Elena Passarello tends to her exploding email inbox daily and wrestles with various office-forward documents (spreadsheets, Doodle Polls, video software) that she only pretends to understand. Luckily, the other half of her job involves working with writers on their burgeoning projects and being a classroom evangelist for the power of Literary Nonfiction, so at least she's got that going for her. Before being hired as an exploding email wrangler—er, professor—she slung coffee, couriered for a travel agency, and acted in low-budget children's plays throughout the American Rust Belt.
Moonlighting Jobs
I think (hope?) I am the only writer who has supplemented her writing life by appearing in dozens of K-8 classrooms as "Rappin' Rachel Carson." From 2003-2005, I toured a one-person-show for kids about the famed environmentalist, who, for the record, was not a practitioner of the hip-hop arts. But the children's theater company I worked for thought it would be cool to have the notoriously nerdy Carson change into a green catsuit decorated with iron-on manatees and spit bars about fossil fuels...ya know, for the kids!

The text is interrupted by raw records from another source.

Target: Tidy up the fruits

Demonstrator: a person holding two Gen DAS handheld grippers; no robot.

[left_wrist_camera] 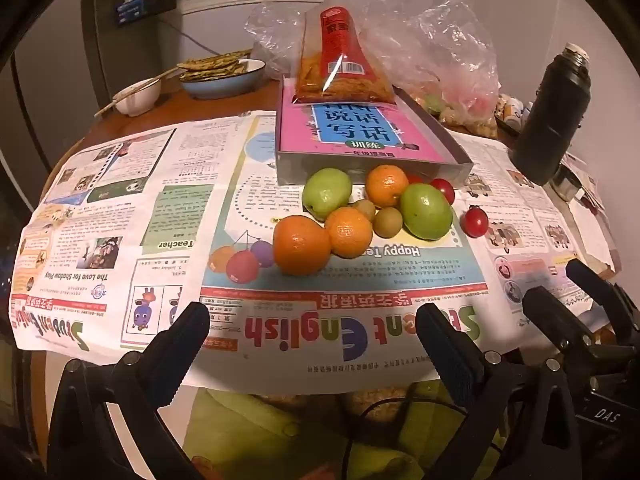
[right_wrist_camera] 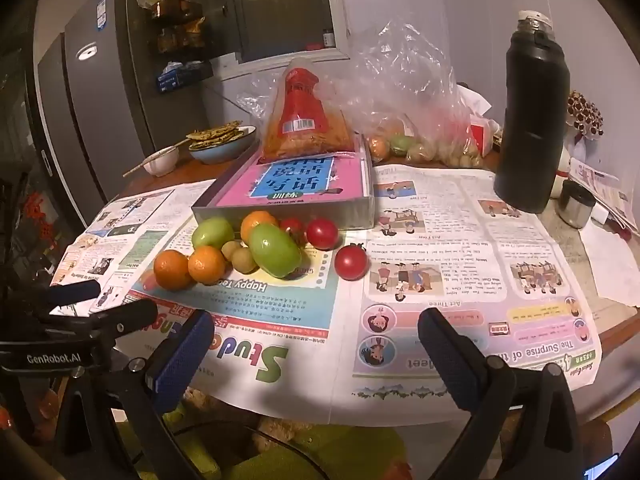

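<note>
**Inspector:** Starting with the largest item. What is lying under everything?

**Assistant:** A colourful printed newspaper [left_wrist_camera: 168, 216] is covering the round wooden table [right_wrist_camera: 624, 332]. At twelve o'clock from the fruit, a shallow grey cardboard tray [left_wrist_camera: 456, 168] is sitting on it, holding a pink and blue book [left_wrist_camera: 352, 128], and a clear snack bag with a red label [left_wrist_camera: 344, 60] is leaning on the book's far end.

**Inspector:** And to the right?

**Assistant:** A tall black vacuum flask [right_wrist_camera: 532, 120] is standing upright at two o'clock from the fruit, well apart from it.

**Inspector:** The fruit itself?

**Assistant:** It is clustering just in front of the tray. Two green round fruits [left_wrist_camera: 426, 212] are sitting in the pile, three oranges [left_wrist_camera: 300, 244] are touching one another around them, and two small olive-green fruits [left_wrist_camera: 387, 222] are nestling in the middle. One red cherry tomato [right_wrist_camera: 351, 262] is lying alone at three o'clock, just beside the pile; others are resting against the tray wall.

**Inspector:** The tongs?

**Assistant:** The left gripper [left_wrist_camera: 312, 344] and the right gripper [right_wrist_camera: 316, 352] are both hovering at six o'clock, near the table edge, jaws spread wide and gripping nothing.
</note>
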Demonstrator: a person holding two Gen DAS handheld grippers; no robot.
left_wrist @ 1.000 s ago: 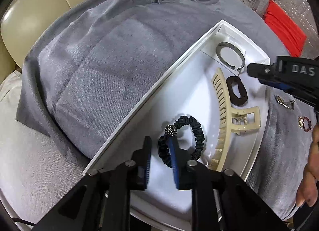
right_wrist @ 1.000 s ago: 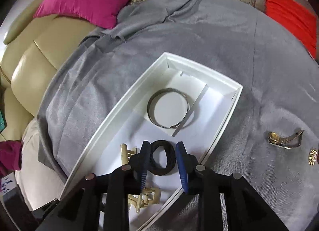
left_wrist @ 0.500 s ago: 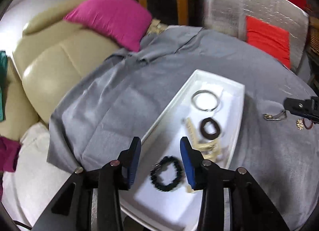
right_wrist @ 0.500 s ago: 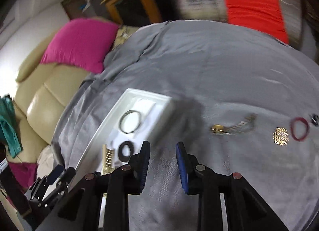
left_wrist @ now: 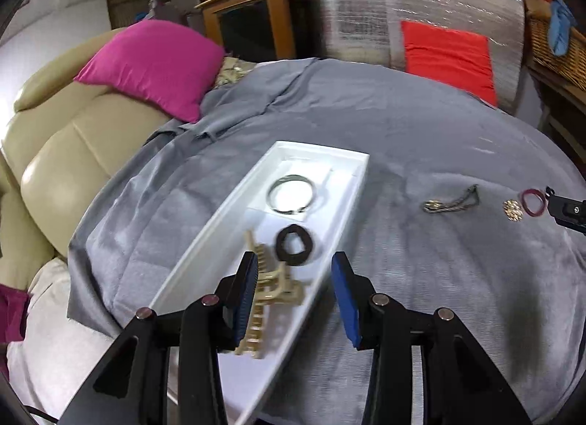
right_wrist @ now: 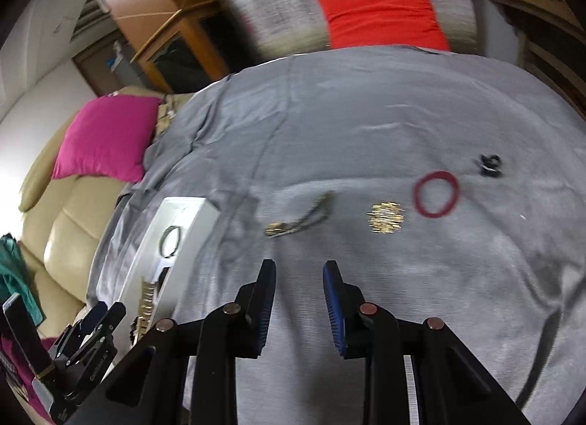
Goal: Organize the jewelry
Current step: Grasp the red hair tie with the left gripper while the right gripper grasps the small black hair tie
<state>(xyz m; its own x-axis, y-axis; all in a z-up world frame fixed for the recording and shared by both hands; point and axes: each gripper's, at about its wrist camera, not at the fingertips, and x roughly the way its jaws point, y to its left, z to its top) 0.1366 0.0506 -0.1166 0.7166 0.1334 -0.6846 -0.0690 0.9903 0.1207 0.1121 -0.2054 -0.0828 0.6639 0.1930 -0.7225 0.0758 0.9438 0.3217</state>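
Note:
A long white tray (left_wrist: 234,205) lies on the grey cloth and holds a metal bangle (left_wrist: 291,193), a dark brown hair tie (left_wrist: 295,244) and a beige claw clip (left_wrist: 271,289). My left gripper (left_wrist: 295,278) is open and empty, raised above the tray's near part. My right gripper (right_wrist: 298,282) is open and empty above bare cloth. Ahead of it lie a gold watch (right_wrist: 298,221), a gold brooch (right_wrist: 386,217), a red hair band (right_wrist: 436,194) and a small black piece (right_wrist: 490,163). The tray also shows in the right wrist view (right_wrist: 190,212).
A beige sofa (left_wrist: 55,154) with a magenta cushion (left_wrist: 154,62) stands left of the cloth-covered surface (left_wrist: 403,139). A red cushion (left_wrist: 448,55) and a wooden cabinet (left_wrist: 249,14) stand behind. The right gripper's tip (left_wrist: 567,210) shows at the right edge.
Both grippers have risen and pulled back from the tray. The left let go of the black scrunchie, which is now out of view. The right swung right toward the loose jewelry.

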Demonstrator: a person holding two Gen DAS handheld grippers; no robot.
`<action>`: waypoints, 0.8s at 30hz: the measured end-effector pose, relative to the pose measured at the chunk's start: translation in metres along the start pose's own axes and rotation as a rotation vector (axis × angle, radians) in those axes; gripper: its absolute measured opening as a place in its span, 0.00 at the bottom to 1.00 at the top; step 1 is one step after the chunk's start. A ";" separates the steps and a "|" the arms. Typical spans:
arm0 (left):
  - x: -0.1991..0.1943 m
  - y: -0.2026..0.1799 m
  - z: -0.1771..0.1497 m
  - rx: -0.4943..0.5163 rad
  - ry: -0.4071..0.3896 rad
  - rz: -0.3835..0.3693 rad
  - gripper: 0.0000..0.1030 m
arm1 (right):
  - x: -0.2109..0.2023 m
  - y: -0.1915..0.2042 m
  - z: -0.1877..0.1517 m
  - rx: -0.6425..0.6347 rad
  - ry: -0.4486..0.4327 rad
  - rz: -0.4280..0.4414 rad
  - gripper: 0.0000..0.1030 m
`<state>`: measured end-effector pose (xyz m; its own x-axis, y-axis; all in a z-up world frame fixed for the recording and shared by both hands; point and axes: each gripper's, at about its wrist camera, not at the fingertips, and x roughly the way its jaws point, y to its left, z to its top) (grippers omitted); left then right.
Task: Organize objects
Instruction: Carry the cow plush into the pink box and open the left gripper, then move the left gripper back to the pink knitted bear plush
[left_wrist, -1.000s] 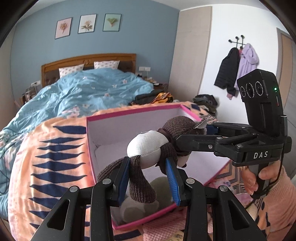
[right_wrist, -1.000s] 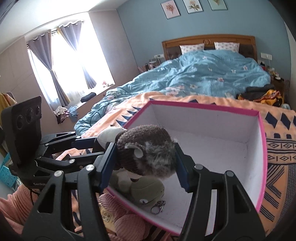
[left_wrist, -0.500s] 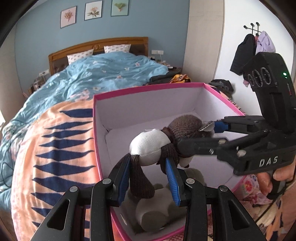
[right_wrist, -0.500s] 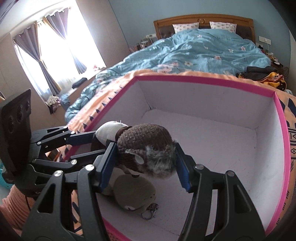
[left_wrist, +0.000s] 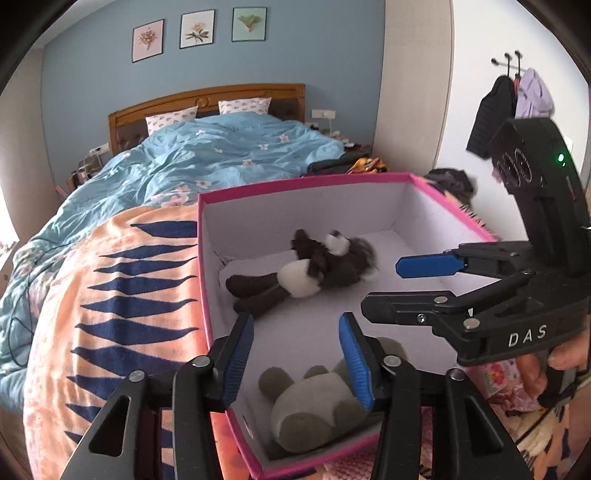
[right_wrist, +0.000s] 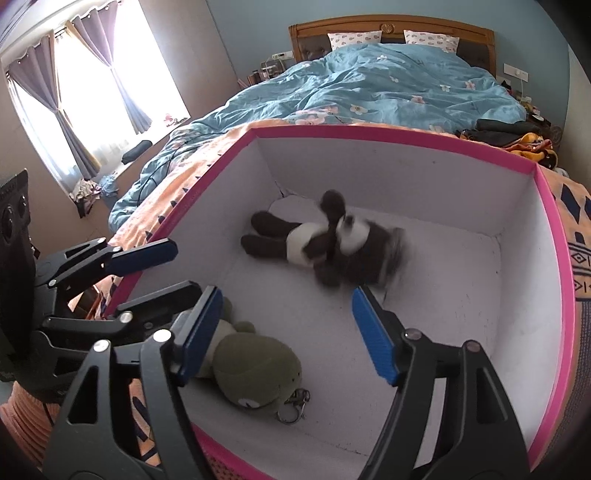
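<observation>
A brown and white plush animal (left_wrist: 314, 264) (right_wrist: 325, 240) lies loose and motion-blurred on the white floor of the pink-rimmed box (left_wrist: 295, 181) (right_wrist: 406, 134). My left gripper (left_wrist: 297, 356) hovers over the box's near corner, its jaws opening with nothing between them. My right gripper (right_wrist: 286, 330) hangs above the box floor, its jaws also opening and empty; in the left wrist view it (left_wrist: 417, 280) reaches in from the right. A green plush with a key ring (right_wrist: 255, 373) (left_wrist: 317, 402) lies in the near corner beneath both grippers.
The box rests on an orange blanket with navy triangles (left_wrist: 122, 295) at the foot of a bed with a blue duvet (right_wrist: 369, 85). Dark clothes (right_wrist: 509, 134) lie beyond the box. A window with curtains (right_wrist: 74, 92) is at the left.
Both grippers held the brown and white plush over the box; their jaws have spread and the plush has dropped onto the box floor. The view has tipped further down into the box.
</observation>
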<state>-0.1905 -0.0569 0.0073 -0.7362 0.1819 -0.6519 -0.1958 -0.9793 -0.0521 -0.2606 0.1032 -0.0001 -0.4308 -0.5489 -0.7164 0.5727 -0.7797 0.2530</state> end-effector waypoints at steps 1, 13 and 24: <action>-0.004 -0.001 -0.001 -0.001 -0.014 -0.006 0.58 | -0.003 0.000 -0.002 0.000 -0.011 0.008 0.72; -0.051 -0.018 -0.015 0.002 -0.134 -0.091 0.84 | -0.066 0.010 -0.020 -0.009 -0.156 0.084 0.72; -0.078 -0.037 -0.041 0.024 -0.197 -0.090 1.00 | -0.118 0.017 -0.079 -0.005 -0.233 0.125 0.74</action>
<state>-0.0992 -0.0387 0.0293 -0.8269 0.2843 -0.4852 -0.2799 -0.9564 -0.0835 -0.1445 0.1785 0.0372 -0.5050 -0.6961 -0.5103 0.6351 -0.7001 0.3264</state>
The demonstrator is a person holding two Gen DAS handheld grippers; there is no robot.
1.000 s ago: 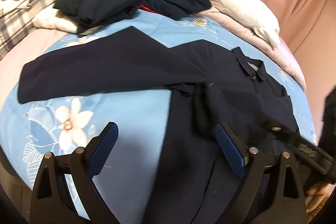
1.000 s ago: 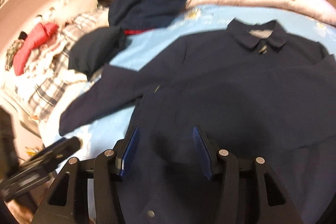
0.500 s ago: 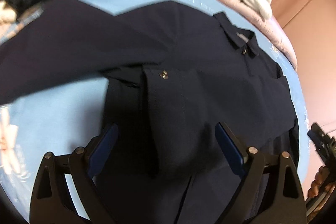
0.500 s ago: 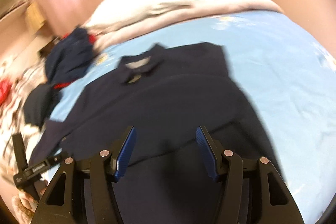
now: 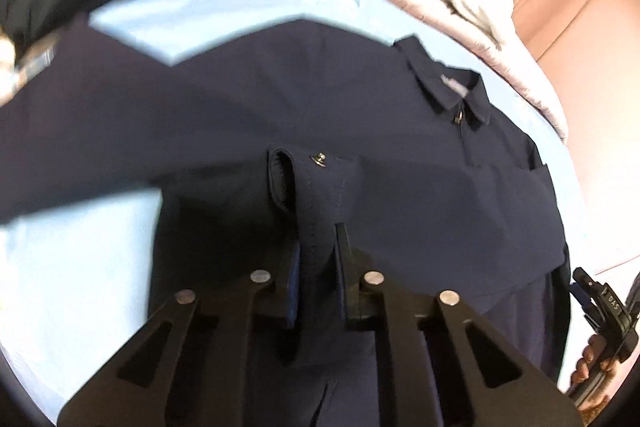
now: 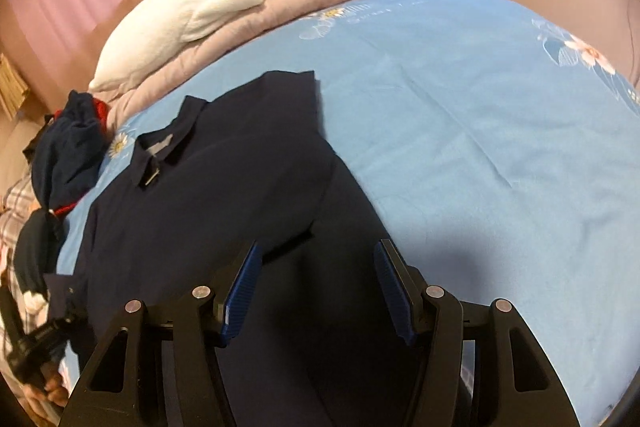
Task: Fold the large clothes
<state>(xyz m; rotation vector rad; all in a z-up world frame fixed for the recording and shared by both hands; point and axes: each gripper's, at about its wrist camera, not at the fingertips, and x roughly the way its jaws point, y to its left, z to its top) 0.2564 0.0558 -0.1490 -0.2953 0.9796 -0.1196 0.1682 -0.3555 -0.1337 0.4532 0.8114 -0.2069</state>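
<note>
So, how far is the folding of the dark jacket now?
Done: the navy jacket lies spread on the blue sheet, one sleeve already folded across its chest. In hand: the left gripper, its jaws just closed, pinches that sleeve's cuff; the right gripper hangs open above the hem. Left: the other sleeve, still outstretched, and folding the body.

Left gripper [image 5: 316,259], angled downward, has just closed its fingers [image 5: 343,251] on a fold of dark cloth; right gripper [image 6: 316,279], also angled down, stands half open, holding nothing.
</note>
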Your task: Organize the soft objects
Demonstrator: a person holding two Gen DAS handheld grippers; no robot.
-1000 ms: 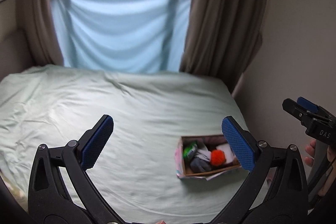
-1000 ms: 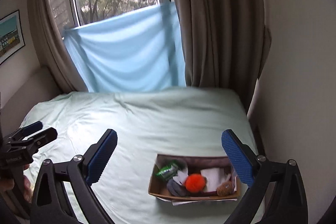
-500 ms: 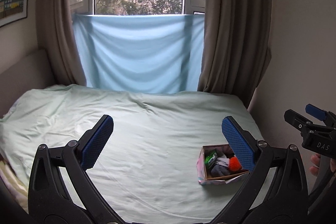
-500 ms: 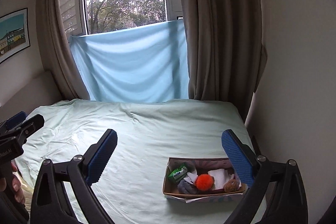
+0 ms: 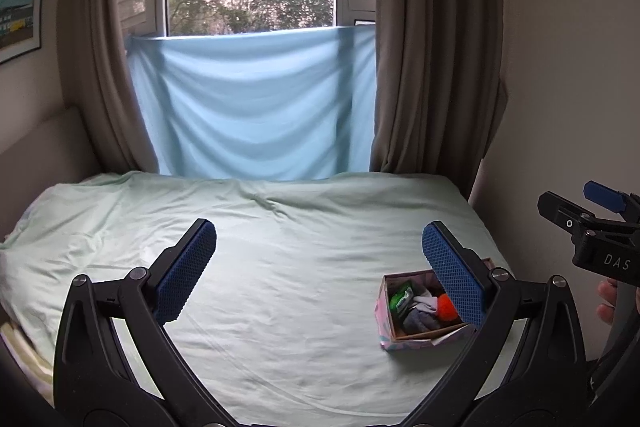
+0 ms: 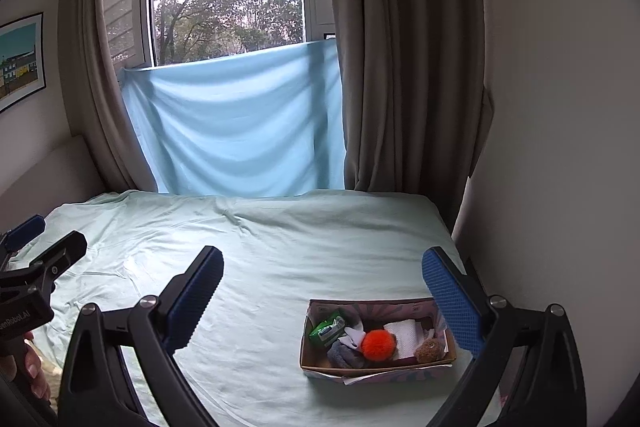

When did you feel you “made it”?
I'm on my third book now and I feel just as lost, if not more so, than I did with books one and two. I assumed it would be more assured a process once I had a book under my belt. The only difference is that, at the lowest point of the book making process, I now have hard evidence that I DID once make it through, and that does give me a modicum of comfort/confidence. Said confidence is the closest feeling I possess to "making it."
What were some of your biggest challenges along your writing/publishing path?
Learning how to really hear feedback and then apply it to a project while still keeping the project in my own lane.